Parafraseei aqui o título - "A história é o meu combate" - de um livro de entrevistas com o historiador francês Pierre Vidal-Naquet (1930-2006), inimigo declarado do negacionismo. Negacionismo era, especificamente, a negação do Holocausto, mas o termo perdeu especificidade. Durante a pandemia de covid-19, muito se falou em negacionistas, e hoje temos negacionismo (ou revisionismo) de Estado, com a promoção de comemorações oficiais do cinquentenário do 25 de Novembro, equiparando-o ao 25 de Abril e negando a este prevalência.
Sintetizemos o 25 de Novembro: a) foi um de vários episódios marcantes de um processo revolucionário iniciado em 25 de abril de 1974 e consumado na Constituição de 1976; b) esse processo não é o PREC, sigla associada à apropriação da revolução pela extrema-esquerda; c) em novembro de 1975, o gonçalvismo já era, o VI Governo Provisório, mesmo em greve (!), seguia outro caminho, PS e PPD eram as duas maiores forças na Assembleia Constituinte, o que significa que ações como o cerco a S. Bento não traduziam a esmagadora vontade popular; d) após o 25 de Novembro, governo e assembleia prosseguiram os seus mandatos; e) é plausível que o 25 de Novembro (militares "moderados" a travar ações de militares "extremistas") tenha anulado a possibilidade de guerra civil (em combinação com a decisão do PCP de não enveredar pelo conflito), mas não pacificou o país, como mostram os crimes da rede bombista de extrema-direita em 1976; f) o 25 de Abril libertou Portugal após 48 anos de ditadura e une os portugueses que amam a liberdade, não sendo propriedade de qualquer força política; g) o 25 de Novembro desune e é abusivamente posto em confronto com o 25 de Abril, devido à ideia errada de que os abusos libertários (esquerdistas, sejamos honestos) correspondiam ao espírito original dos capitães de Abril (os militares de Novembro eram, claro, militares de Abril).
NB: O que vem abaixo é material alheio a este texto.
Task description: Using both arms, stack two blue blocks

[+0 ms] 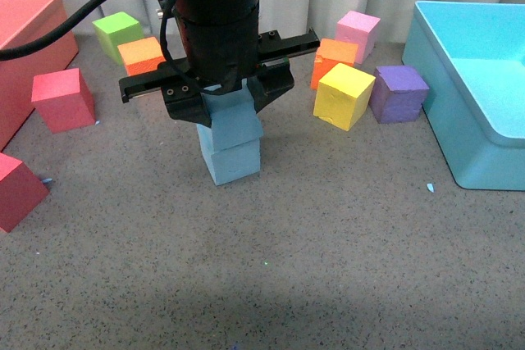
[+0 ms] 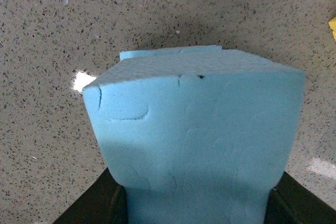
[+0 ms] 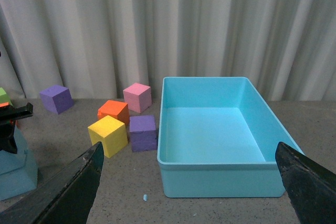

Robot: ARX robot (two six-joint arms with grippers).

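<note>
Left jaws: pinching the upper blue block (image 1: pixel 235 118) on two opposite sides. In the front view we see the left gripper (image 1: pixel 230 102) closed on it, and the left wrist view shows black pads at both near corners of the foam (image 2: pixel 199 140).
Right jaws: spread wide with nothing between them. The right gripper (image 3: pixel 189 148) hangs well apart from the stack, facing the turquoise bin (image 3: pixel 210 184).
Upper blue block: on top of the lower blue block (image 1: pixel 232 160), near the middle of the grey surface (image 1: pixel 328 268), turned a little out of line with it. We cannot tell whether its full weight is down.
Lower blue block: flat on the surface. In the left wrist view only a thin edge (image 2: pixel 168 52) shows past the upper one.
Neighbours: the yellow cube (image 1: pixel 344 96) stands near, on the robot's right of the stack, not touching it.
Handling: we judge the foam light and soft. Its faces carry creases and dents, so a hard squeeze would deform it. The rough skin should grip well, and it looks neither slippery nor fragile.
Where to hold: two flat opposite faces at about mid-height with gentle pressure, pads clear of the block beneath.
Risk: so light a stack could tip or twist if a pad drags on release.
</note>
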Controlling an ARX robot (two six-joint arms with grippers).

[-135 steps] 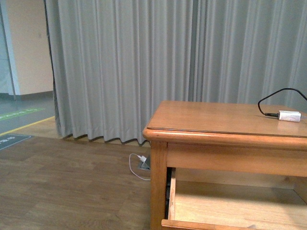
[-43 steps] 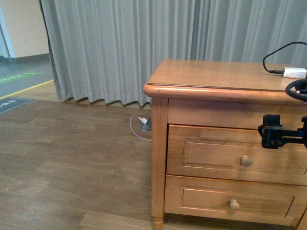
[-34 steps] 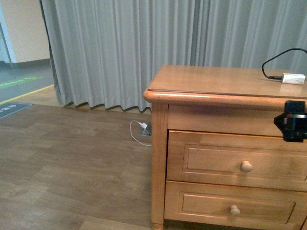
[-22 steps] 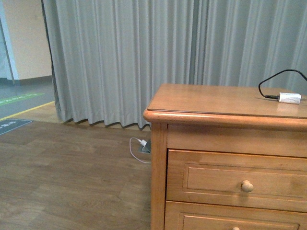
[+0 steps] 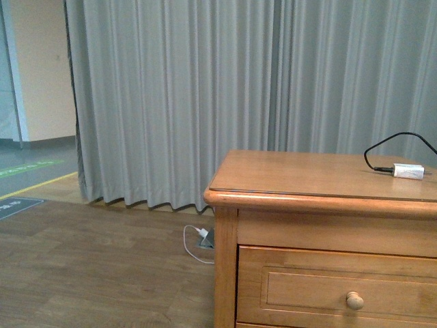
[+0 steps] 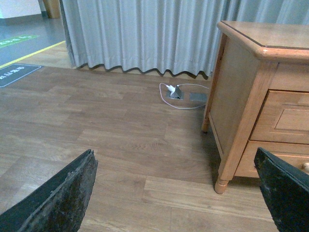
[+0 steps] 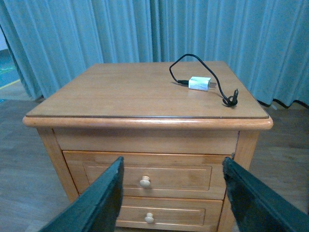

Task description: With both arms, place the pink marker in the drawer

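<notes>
1. You see the top drawer (image 7: 147, 177) pushed fully in, its front flush with the cabinet (image 7: 145, 92); nothing of its inside shows, so you cannot tell what it holds.
2. The lower drawer (image 7: 159, 215) beneath it is shut too, with its small knob (image 7: 149, 218) showing in the right wrist view.
3. On the cabinet top lies only a white adapter (image 7: 199, 83) with its black cable (image 7: 193, 60) looping away toward the far edge.
4. You cannot see the pink marker in any view, so its place relative to the fingers cannot be told.
5. Your right gripper (image 7: 171, 198) hangs in front of the cabinet with its fingers (image 7: 99, 203) spread wide and nothing between them.
6. Your left gripper (image 6: 178, 193) is out over the wooden floor (image 6: 96, 130) beside the cabinet, fingers (image 6: 63, 198) likewise parted and empty.
</notes>
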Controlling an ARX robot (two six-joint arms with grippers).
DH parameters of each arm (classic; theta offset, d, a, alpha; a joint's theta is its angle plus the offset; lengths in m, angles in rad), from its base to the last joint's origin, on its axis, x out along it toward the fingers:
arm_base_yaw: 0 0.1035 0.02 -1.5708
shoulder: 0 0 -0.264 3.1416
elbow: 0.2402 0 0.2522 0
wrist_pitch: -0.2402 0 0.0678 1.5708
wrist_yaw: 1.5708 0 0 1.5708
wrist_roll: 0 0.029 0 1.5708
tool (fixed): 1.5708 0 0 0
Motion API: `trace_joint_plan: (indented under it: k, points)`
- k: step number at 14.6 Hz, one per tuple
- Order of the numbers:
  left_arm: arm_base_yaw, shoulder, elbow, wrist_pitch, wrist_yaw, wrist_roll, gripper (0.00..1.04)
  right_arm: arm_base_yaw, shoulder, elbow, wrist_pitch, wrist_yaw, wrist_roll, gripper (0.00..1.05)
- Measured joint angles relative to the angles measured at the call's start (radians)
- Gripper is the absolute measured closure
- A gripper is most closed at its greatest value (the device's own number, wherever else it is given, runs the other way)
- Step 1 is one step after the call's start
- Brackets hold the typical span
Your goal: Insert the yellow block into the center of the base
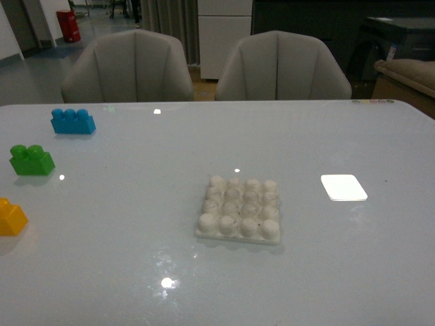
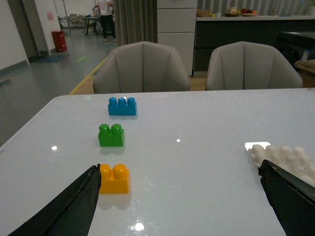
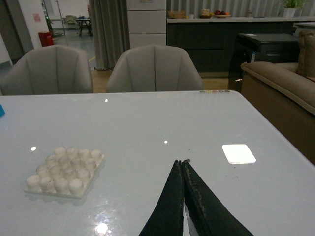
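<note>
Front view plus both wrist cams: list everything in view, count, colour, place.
yellow block: one, orange-yellow, table's left edge, nearest the robot
green brick: one, green, left side, behind the yellow block
blue brick: one, blue, left side, farthest back
base: one, white, studded, table centre, bare
white patch: one, bright white, right of the base
table: one, glossy pale grey
chairs: two, grey, behind the table
left fingers: two, black, open, yellow block beside one tip
right fingers: two, black, shut, empty, over the table's right side
</note>
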Motion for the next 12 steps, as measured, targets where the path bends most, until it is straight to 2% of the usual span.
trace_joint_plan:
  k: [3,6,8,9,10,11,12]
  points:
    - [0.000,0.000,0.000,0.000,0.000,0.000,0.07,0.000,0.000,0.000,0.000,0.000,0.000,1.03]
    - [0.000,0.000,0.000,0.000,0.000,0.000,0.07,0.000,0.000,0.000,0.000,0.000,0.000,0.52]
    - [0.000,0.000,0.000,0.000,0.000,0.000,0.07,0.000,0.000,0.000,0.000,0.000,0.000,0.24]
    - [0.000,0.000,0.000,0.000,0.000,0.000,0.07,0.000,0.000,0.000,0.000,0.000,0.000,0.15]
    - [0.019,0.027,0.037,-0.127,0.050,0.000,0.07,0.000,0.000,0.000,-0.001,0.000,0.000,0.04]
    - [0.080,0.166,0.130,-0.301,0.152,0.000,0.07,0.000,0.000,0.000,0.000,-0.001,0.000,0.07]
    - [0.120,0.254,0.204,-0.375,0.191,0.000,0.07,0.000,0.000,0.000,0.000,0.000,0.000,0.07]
Isso é história, e muitos políticos, quando se metem na história, não o fazem por apego à verdade ou para promover a iluminação dos espíritos. Querem, sobretudo, marcar posições e agradar a clientelas. A história, que é também o meu combate, tem um compromisso com a verdade e é hostilizada por quem, como o governo português, se mete nestes caminhos. Prezo mesmo muito a normalidade constitucional democrática que se construiu entre nós, mas teria de ser louco para equiparar, em importância, o 25 de Novembro ao 25 de Abril.